If topwater fishing is your forte, you'll find excellent surface
action during most of the fishing season at Huites. And many of the
fish that explode on surface lures are true trophy bass. If you're
a spinnerbait afficionado, there are plenty of prime pieces of cover
for you to probe on this bass factory. Perhaps deep crankbaiting
is more to your liking. You'll find no better crankbait fishery in
the world than Huites. Maybe it's bumping a worm across a point that's
your preferred method for tempting lunker bass. Huites has been described
as a worm angler's dream lake. So, as you can clearly see, Lake
Huites will offer you tremendous opportunities for you to practice your
tried and true fishing techniques, as well as develop new techniques,
because one thing is for certain - you'll have plenty of rod bending
and drag screeching action!
The visual image of enticing a huge bass to take a lure on the surface
is one of the most exciting and challenging methods of fishing on
Huites. However, whether it's Lake Huites in Mexico you are fishing,
or a bass lake in Connecticut, the fact is that bass do not feed
on the surface all day long. Anglers, therefore, must recognize when
conditions are favorable to practice this method of fishing. In general,
early morning hours, late afternoon hours and during periods of cloud
cover find bass most susceptible to a topwater assault at Huites.
Typically, when the sun is high overhead and the temperature is hot
and sultry, Huites bass prefer the comfort of deeper water, so it
would be foolish to fish topwater baits under these conditions when
other patterns would be so much more productive.
Although a bass might hit a topwater lure in just about any location
you cast it, there are certain high percentage areas that will increase
your odds of tempting more bass on Huites.
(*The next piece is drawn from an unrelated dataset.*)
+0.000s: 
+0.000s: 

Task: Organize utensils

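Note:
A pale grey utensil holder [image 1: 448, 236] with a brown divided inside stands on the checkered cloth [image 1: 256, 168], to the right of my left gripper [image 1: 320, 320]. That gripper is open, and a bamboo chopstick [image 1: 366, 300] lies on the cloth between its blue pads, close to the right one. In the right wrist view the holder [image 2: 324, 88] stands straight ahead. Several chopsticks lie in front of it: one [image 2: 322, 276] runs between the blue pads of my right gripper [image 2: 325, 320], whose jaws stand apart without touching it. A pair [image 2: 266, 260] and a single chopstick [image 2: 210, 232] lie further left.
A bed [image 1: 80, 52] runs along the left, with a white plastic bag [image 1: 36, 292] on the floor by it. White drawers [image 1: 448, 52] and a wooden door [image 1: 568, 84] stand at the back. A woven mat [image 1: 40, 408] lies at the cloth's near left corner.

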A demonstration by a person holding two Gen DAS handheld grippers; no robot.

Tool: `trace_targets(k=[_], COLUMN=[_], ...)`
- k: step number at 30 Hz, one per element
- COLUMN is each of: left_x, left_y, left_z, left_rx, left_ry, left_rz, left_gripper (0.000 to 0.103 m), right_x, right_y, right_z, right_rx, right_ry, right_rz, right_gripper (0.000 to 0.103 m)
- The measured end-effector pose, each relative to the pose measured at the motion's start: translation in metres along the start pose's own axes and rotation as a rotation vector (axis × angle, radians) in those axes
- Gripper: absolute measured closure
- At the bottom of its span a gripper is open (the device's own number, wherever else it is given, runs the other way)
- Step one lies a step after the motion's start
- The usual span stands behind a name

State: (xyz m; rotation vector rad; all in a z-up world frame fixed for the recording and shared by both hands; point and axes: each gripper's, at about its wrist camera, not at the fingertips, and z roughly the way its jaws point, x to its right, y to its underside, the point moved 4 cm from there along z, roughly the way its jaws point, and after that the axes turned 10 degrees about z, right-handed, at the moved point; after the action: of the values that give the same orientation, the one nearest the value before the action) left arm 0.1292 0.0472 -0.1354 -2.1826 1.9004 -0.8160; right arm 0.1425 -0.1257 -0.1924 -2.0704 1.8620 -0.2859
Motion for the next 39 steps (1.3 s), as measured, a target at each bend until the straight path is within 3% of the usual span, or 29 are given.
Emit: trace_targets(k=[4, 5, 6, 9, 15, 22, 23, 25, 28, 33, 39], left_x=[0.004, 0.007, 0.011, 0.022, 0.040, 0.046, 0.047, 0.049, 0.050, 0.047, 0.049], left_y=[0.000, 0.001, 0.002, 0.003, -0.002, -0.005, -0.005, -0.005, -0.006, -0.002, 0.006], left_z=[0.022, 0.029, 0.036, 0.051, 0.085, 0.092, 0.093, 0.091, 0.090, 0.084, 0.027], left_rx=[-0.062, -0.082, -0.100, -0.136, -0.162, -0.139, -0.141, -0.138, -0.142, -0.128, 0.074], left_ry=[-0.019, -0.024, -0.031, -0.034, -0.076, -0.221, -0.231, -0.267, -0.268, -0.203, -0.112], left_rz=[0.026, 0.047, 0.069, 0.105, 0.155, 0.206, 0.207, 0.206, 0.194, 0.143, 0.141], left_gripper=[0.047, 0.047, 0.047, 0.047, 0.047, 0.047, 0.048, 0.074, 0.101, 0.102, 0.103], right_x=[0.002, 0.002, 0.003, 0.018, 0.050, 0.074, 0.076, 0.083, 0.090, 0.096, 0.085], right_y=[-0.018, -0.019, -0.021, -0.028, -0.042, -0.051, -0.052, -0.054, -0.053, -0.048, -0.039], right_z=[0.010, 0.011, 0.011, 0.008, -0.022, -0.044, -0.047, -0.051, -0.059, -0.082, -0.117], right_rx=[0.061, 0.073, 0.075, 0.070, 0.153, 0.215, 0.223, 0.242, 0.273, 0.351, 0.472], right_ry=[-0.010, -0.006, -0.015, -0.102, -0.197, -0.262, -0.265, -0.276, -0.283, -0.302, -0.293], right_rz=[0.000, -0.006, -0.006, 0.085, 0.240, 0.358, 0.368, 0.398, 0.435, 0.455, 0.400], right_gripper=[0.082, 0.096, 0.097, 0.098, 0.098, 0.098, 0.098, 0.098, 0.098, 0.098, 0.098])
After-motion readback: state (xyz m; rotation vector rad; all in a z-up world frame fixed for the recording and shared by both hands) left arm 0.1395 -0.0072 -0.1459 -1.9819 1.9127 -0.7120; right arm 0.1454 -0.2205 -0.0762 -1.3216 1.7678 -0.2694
Concentrate your efforts
in windblown pockets and coves, standing timber, shoreline brush,
points and stumps. Bass tend to use cover and structure (such as
brush, stumps, points or standing timber) as ambush points. It is
always wise to either cast as close to these forms of cover and structure
as possible, or, alternatively, actually cast beyond them and work
the topwater baits right up to them, almost attempting to glance
the cover with your baits.
In some instances, the bass on Huites prefer a slow, deliberate
retrieve of topwater lures, while other moments find them desiring
a lure that is aggressively worked across the surface. Let the fish
tell you how to present your baits. The guides will also be helpful
in this regard as well.
Buzzbaits are basically a lure comprised of a durable wire frame and plastic
or rubber skirted material. It possesses a propeller that rotates
around the wire shaft and creates much surface commotion. Bass experts
simply cannot equate a buzzbait to anything in nature, however they
all agree that it is a bait that tends to attract a big fish. Buzzbaits can be worked very fast and aggressively across the surface or, alternatively,
you can slow the bait down during your retrieve and raise your rod
tip to work them just fast enough to keep the prop turning and the
bait on the surface. Huites bass will take them either way, so use
varying retrieves until the bass tell you how they want the buzzbait presented.
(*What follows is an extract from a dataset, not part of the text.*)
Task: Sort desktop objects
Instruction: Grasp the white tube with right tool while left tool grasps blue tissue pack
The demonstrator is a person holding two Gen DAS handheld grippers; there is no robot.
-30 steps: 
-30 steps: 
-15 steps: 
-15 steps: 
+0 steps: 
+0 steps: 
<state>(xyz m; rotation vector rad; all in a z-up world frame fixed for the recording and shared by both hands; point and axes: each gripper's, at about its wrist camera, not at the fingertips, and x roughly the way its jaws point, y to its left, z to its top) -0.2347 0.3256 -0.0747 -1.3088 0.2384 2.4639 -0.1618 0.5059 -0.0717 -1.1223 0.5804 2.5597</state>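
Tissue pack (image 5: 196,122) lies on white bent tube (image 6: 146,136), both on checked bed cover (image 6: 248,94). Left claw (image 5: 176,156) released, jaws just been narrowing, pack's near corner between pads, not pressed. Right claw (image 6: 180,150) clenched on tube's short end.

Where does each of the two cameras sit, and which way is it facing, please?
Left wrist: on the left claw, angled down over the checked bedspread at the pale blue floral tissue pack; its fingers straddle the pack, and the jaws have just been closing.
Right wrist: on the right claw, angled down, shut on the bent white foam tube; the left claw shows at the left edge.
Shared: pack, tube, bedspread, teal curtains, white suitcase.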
anglers will use a rod from 6 to 6-1/2 feet long and of medium/heavy
action. A slightly flexible tip will allow the bass to engulf the
buzzbait before your rapid hook set causes you to pull it out of
its mouth. A fast retrieve reel will allow you to work them more
effectively. Because you will typically be working these baits around
thicker cover and because bass tend to hit them very aggressively,
consider using line ranging from 17 to 20 lbs.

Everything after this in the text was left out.